- [Work required]
Using the data below, return every line that holds the word "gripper".

- [Data provided]
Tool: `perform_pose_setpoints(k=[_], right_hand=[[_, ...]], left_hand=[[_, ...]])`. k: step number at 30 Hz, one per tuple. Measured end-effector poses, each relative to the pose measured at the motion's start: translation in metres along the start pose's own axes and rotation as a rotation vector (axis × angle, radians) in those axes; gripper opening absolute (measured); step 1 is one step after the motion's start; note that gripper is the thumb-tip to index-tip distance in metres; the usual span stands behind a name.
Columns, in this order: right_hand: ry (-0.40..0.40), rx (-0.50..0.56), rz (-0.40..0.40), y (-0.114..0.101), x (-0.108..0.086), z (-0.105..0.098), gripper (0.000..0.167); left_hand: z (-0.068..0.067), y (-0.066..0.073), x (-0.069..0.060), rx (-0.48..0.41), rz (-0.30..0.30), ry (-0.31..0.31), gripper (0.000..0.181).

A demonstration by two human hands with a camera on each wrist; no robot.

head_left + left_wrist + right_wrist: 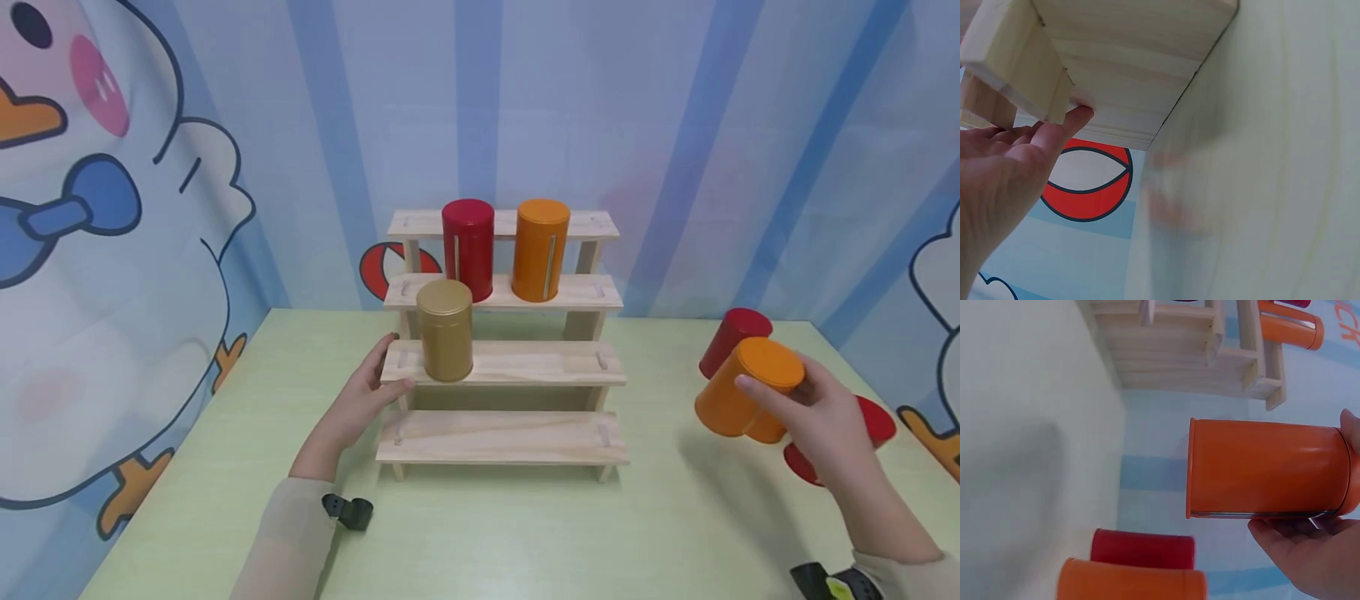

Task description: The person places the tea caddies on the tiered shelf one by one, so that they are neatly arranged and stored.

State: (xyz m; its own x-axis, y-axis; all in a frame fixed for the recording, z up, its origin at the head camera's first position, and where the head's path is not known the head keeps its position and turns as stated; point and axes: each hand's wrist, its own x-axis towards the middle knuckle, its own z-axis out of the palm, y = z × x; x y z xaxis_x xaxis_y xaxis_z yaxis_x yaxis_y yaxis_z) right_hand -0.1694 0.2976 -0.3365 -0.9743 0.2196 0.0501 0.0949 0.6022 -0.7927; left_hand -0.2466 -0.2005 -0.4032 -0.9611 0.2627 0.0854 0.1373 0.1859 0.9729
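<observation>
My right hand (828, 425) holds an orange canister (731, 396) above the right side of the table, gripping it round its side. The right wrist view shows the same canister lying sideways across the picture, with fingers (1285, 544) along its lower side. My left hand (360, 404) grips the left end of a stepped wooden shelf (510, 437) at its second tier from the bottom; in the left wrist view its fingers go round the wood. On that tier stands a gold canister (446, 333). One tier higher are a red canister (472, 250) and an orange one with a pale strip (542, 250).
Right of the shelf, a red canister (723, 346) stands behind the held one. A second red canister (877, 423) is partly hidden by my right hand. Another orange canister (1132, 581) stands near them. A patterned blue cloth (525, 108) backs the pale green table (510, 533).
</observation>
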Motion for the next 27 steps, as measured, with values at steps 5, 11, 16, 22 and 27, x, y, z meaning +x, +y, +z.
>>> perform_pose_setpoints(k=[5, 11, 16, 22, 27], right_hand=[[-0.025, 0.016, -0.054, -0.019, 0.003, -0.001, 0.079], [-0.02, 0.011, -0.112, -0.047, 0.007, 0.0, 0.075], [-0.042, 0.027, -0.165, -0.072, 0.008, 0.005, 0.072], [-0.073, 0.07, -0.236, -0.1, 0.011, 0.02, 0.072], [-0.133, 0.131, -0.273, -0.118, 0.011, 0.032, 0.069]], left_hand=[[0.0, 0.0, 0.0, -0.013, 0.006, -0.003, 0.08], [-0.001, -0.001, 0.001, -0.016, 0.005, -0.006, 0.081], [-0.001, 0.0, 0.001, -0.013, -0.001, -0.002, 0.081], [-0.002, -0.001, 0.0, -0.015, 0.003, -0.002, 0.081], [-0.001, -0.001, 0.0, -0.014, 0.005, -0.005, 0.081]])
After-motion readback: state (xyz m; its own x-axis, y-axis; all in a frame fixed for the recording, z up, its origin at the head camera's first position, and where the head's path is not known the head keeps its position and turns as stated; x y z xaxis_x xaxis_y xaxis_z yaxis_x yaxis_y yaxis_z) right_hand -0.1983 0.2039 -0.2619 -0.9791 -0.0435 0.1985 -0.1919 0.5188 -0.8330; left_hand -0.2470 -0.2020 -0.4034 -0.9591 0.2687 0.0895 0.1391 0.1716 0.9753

- [Response box]
Tool: `perform_pose_setpoints(k=[_], right_hand=[[_, ...]], left_hand=[[_, ...]])`. k: step number at 30 Hz, one per tuple. Measured end-effector poses, each relative to the pose measured at the motion's start: translation in metres along the start pose's own axes and rotation as a rotation vector (axis × angle, radians) in those axes; gripper opening absolute (measured); step 1 is one step after the motion's start; note that gripper is the thumb-tip to index-tip distance in metres; the usual span stands behind a name.
Columns, in this order: right_hand: ry (-0.40..0.40), rx (-0.50..0.56), rz (-0.40..0.40), y (-0.114..0.101), x (-0.108..0.086), z (-0.105..0.098), gripper (0.000..0.167); left_hand: z (-0.068..0.067), y (-0.066..0.073), x (-0.069..0.060), rx (-0.48..0.41), rz (-0.30..0.30), ry (-0.31..0.31), gripper (0.000..0.181).

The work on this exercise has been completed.